Stabbing near Berlin Holocaust memorial
Stabbing near Berlin Holocaust memorialReuters/DPA/Picture Alliance

A Syrian man arrested following a stabbing attack at Berlin's Holocaust Memorial, which injured a Spanish man, had been planning to "kill Jews," police and prosecutors said on Saturday, according to the AFP news agency.

The 19-year-old suspect, detained on Friday with bloodstains on his hands, was carrying a copy of the Quran and a prayer rug. Initial investigations suggested "connections with the Middle East conflict," authorities reported.

According to investigators, the attacker approached the 30-year-old Spanish man from behind at around 6:00 p.m. local time on Friday and stabbed him in the neck with a knife.

The attack took place at the Memorial to the Murdered Jews of Europe, a solemn site consisting of concrete steles located near Berlin’s Brandenburg Gate and the US Embassy.

The victim suffered life-threatening neck injuries and was placed in an artificial coma, but his condition was no longer critical.

Police stated that the Syrian suspect arrived in Germany in 2023 as an unaccompanied minor. He was granted asylum and had been living in Leipzig, in eastern Germany.

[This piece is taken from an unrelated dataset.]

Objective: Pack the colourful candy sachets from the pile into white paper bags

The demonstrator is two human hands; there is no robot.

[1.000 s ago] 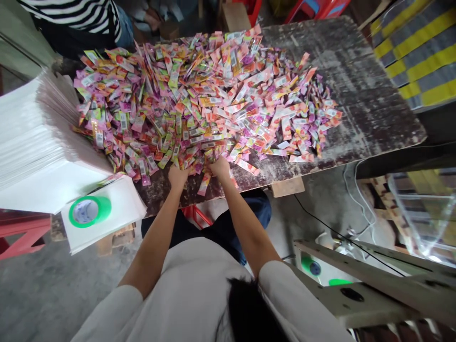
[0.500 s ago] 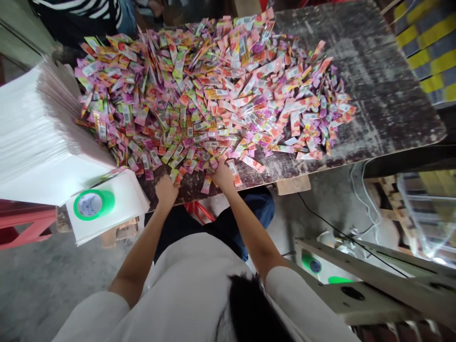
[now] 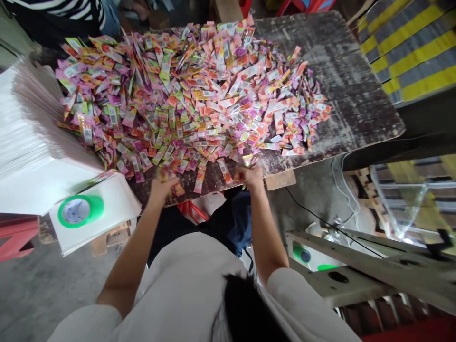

Authorities found no evidence linking him to other individuals or groups, and he had not previously come to the attention of Berlin police.

Germany has been on high alert for possible Islamist attacks for several years and especially since the outbreak of the Israel-Hamas war on October 7 of last year.

The country has seen a series of violent attacks in recent weeks.

Last week, a driver crashed a car into a labor union demonstration in central Munich on Thursday, injuring 30 people, two of whom later died of their injuries.

Several weeks before that, a knife attack in Aschaffenburg left a two-year-old boy and a man dead. The suspect in that case was an Afghan whose asylum request had been rejected, escalating migration debates in Germany’s election campaign.

Other recent attacks include knife incidents in Mannheim and Solingen last year, both involving Afghan and Syrian immigrants. In the latter case, the attacker was a rejected asylum-seeker who was supposed to leave the country.

Additionally, in December, a Saudi doctor carried out a car ramming at a Christmas market in Magdeburg, after having drawn attention from local authorities.